I can think of three ways to transfer this pattern onto paper, so that you can then apply it to a sheet of wood. The simplest option is to photocopy the page from the printed version of this book, or copy-paste the image if you are viewing it on a computer screen. You can enlarge the image when you print or copy it, but it should not exceed 6" in the longest dimension, because you’ll have trouble making a longer cut with your tenon saw—as you will soon see.

Another option is to draw the pattern yourself, on graph paper. Stationery stores sell graph paper, or there are many web sites which allow you to download it free, after which you can print it.

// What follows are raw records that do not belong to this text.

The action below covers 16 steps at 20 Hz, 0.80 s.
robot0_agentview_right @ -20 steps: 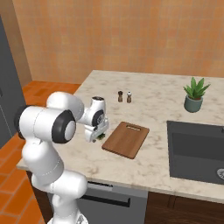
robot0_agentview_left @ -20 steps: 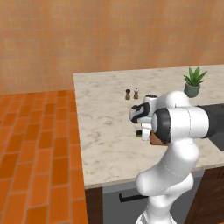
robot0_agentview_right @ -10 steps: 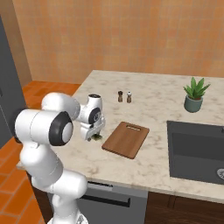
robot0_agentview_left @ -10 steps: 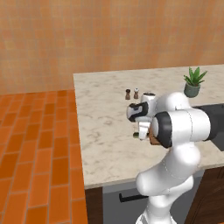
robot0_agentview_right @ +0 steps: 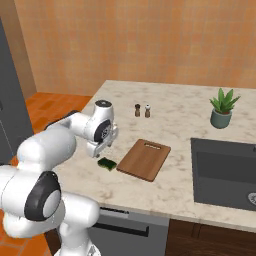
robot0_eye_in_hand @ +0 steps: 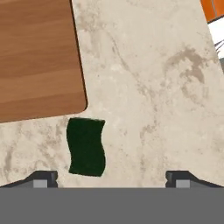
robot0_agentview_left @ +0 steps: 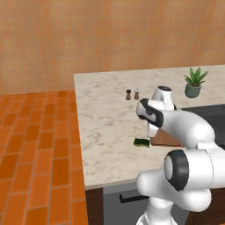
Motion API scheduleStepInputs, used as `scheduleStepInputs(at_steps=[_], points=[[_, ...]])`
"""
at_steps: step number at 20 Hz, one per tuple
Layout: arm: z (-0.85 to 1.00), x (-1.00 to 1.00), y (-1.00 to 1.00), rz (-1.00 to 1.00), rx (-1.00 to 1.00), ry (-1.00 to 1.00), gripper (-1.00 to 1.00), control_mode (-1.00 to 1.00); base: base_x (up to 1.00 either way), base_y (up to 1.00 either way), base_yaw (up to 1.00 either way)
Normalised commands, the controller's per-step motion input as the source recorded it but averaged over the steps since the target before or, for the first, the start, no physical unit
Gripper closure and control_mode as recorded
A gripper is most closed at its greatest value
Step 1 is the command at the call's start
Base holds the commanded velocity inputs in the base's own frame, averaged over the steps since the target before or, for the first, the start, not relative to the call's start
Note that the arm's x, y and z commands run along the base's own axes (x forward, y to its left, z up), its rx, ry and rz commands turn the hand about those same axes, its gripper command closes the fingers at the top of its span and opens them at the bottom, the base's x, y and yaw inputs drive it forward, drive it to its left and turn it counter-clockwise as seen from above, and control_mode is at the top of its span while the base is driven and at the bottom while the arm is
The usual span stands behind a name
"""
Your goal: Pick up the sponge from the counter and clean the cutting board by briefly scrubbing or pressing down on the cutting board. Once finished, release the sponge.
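Your tool [robot0_eye_in_hand: 111, 177] hangs wide open and empty above the surface [robot0_eye_in_hand: 166, 87], the sponge [robot0_eye_in_hand: 86, 147] just beside the cutting board [robot0_eye_in_hand: 39, 57].

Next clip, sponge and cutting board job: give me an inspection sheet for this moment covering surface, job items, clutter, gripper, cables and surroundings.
Surface: the counter, marbled beige stone over dark cabinets, with a dark sink set in it.
Job's things: the sponge lies flat on the counter, green side up, beside a corner of the cutting board; a thin gap shows between them in the hand view. Nothing lies on the board.
Clutter: two small shakers behind the board; a potted plant by the sink.
Gripper: the gripper hangs above the counter, fingers spread, sponge off centre near one fingertip, not held.
Cables: nothing seen.
Surroundings: orange tiled floor and tan wall.
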Motion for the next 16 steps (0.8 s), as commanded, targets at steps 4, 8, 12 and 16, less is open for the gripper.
scheduleStepInputs(at_steps=[4,8,12,16], points=[[1.0,-1.0,-0.93,0.0,0.16,-0.59,-1.0,-1.0,0.0,0.0,0.0],[1.0,-1.0,-0.93,0.0,0.14,-0.55,-1.0,-1.0,0.0,0.0,0.0],[1.0,-1.0,-0.7,-0.02,0.05,-0.57,-1.0,-1.0,0.0,0.0,0.0],[1.0,-1.0,-0.07,0.02,0.0,-0.57,-1.0,-1.0,0.0,0.0,0.0]])
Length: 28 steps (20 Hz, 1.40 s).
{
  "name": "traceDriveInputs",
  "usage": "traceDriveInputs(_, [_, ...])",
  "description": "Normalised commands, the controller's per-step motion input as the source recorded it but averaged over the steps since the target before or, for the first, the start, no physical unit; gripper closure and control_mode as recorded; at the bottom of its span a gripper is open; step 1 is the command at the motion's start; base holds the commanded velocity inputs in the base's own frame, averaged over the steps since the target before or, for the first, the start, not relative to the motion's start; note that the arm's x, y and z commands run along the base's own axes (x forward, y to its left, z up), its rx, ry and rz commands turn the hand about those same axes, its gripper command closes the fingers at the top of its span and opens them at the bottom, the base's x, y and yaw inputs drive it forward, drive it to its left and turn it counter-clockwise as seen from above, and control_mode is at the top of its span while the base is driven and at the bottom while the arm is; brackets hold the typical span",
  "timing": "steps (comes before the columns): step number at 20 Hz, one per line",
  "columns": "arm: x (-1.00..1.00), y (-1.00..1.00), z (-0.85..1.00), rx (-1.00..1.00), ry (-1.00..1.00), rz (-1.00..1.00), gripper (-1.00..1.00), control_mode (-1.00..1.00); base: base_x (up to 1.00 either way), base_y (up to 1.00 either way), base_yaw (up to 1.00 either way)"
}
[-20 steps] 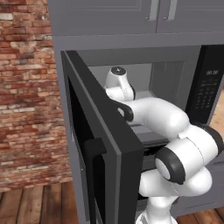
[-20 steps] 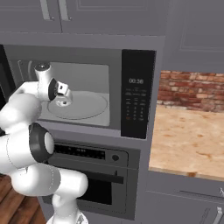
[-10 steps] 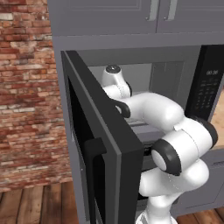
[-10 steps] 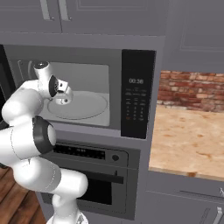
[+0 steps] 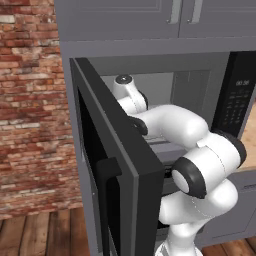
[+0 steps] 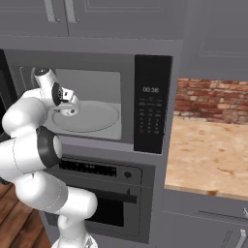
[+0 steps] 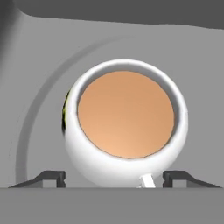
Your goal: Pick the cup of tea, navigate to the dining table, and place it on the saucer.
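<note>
Reaching into the open grey microwave, the tool spreads its tips either side of the rounded white mug of tea on the turntable, apparently to close on it.

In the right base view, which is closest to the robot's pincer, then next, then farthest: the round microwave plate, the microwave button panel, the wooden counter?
1. Round microwave plate, just below and right of the pincer.
2. Microwave button panel, farther right.
3. Wooden counter, far right.
</note>
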Motion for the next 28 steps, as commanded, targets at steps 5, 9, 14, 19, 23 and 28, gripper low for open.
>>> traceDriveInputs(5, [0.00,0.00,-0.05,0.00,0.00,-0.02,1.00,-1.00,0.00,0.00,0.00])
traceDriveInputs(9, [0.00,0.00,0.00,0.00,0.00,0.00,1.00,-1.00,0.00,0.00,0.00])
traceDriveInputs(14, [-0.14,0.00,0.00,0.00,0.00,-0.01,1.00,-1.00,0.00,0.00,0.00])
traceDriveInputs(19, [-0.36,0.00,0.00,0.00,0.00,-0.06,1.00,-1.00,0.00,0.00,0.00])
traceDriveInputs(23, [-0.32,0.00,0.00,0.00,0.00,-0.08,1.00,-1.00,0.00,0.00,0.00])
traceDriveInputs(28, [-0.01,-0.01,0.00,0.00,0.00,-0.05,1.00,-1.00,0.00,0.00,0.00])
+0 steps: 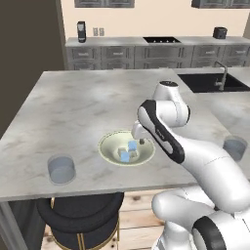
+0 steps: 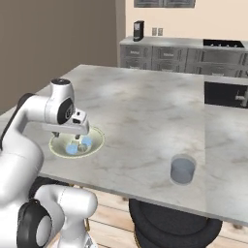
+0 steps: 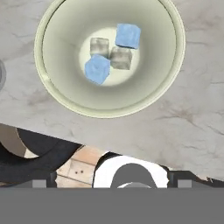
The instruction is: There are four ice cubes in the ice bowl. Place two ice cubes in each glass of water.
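Hovering over ice bowl [image 3: 170, 65], gripper [image 1: 138, 138] spread wide; hand view separates four ice cubes [image 3: 112, 54].

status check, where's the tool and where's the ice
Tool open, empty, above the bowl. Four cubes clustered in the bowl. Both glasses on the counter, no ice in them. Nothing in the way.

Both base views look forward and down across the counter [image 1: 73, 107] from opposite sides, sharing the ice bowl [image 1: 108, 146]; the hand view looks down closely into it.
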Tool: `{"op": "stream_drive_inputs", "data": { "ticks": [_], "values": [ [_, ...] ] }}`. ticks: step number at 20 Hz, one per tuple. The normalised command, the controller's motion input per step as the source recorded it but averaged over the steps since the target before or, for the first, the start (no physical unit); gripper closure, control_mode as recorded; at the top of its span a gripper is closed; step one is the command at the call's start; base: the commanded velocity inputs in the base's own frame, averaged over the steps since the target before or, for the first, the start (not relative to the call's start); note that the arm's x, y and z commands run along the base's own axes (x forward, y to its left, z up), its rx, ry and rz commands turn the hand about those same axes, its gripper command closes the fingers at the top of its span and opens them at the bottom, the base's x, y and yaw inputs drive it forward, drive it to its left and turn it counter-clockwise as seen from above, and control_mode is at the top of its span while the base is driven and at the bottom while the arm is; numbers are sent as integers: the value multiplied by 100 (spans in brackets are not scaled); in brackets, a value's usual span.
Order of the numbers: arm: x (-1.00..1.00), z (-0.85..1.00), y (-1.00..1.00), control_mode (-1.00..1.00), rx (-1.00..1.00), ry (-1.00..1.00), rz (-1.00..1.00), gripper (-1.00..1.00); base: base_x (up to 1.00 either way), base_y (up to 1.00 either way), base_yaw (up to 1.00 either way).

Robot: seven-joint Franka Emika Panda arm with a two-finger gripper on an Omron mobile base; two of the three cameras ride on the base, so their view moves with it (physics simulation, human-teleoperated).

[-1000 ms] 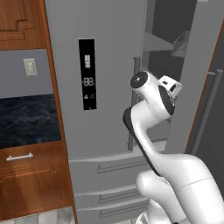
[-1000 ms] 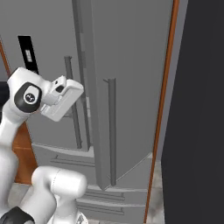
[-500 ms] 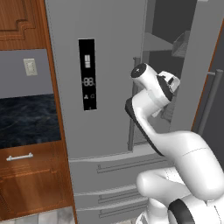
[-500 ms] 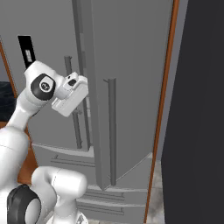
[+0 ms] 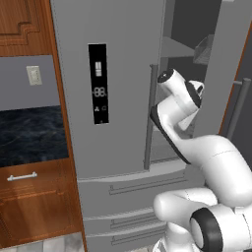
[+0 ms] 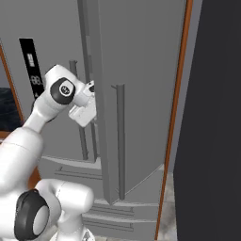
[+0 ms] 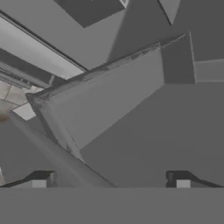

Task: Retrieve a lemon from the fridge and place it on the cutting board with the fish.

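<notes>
White robot arm at the fridge, right door ajar.
The claw reaches into the gap, fingers spread, holding nothing.

The fridge is plain grey all over, doors, drawers and bar handles alike, with a black display panel showing pale white figures. Beside it stand reddish-brown wooden cabinets with a visible grain, a grey wall patch bearing a cream switch plate, and a dark blue-black marbled panel below. The arm is white with dark joints, and the claw has dark tips.
</notes>
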Motion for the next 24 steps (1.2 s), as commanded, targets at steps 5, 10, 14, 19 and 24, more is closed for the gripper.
{"op": "stream_drive_inputs", "data": {
  "ticks": [5,10,14,19,24],
  "values": [
    [-64,21,-61,-100,0,13,-3,-100,0,0,0],
    [-86,37,-80,-100,0,23,-7,-100,0,0,0],
    [-51,16,-94,-100,0,28,-3,-100,0,0,0],
    [-33,0,-11,-100,-3,13,-1,-100,0,0,0],
    [-4,12,85,-100,-13,14,0,-100,0,0,0]
  ]
}}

A third option is to reproduce the pattern on a computer using vector-graphics software. I’m going to discuss that in detail, because this kind software is useful if you want to create designs of your own. And the application that I am recommending is free.

Vector-Graphics Software

If you are using photo-editing software, and you enlarge the image, the pixels get bigger—unless you resample the image, in which case you lose detail. This kind of software is not appropriate for accurate line drawings.

In vector-graphics software, the image is saved as a set of numbers defining lines and curves. A rectangle of a specified size will be reproduced at exactly that size, because the numbers store that information. If you double the size, you won’t lose detail, because the software simply doubles all the numbers that describe the shape.

Many vector-graphics programs exist, but the one that I suggest is OpenOffice Draw, because it is freeware for Windows, Mac, and Linux.

Go to www.openoffice.org and click the Download tab. Be careful that you don’t visit a site that has a name similar to openoffice; there have been some spoof sites that add unwanted toolbars or search bars to your download.

You will have to download the whole OpenOffice suite of applications, but after that, if you wish, you can install just Draw.

When you complete the download, start the installer and answer the usual questions until you reach the option to do a typical install or a custom install. Choose custom.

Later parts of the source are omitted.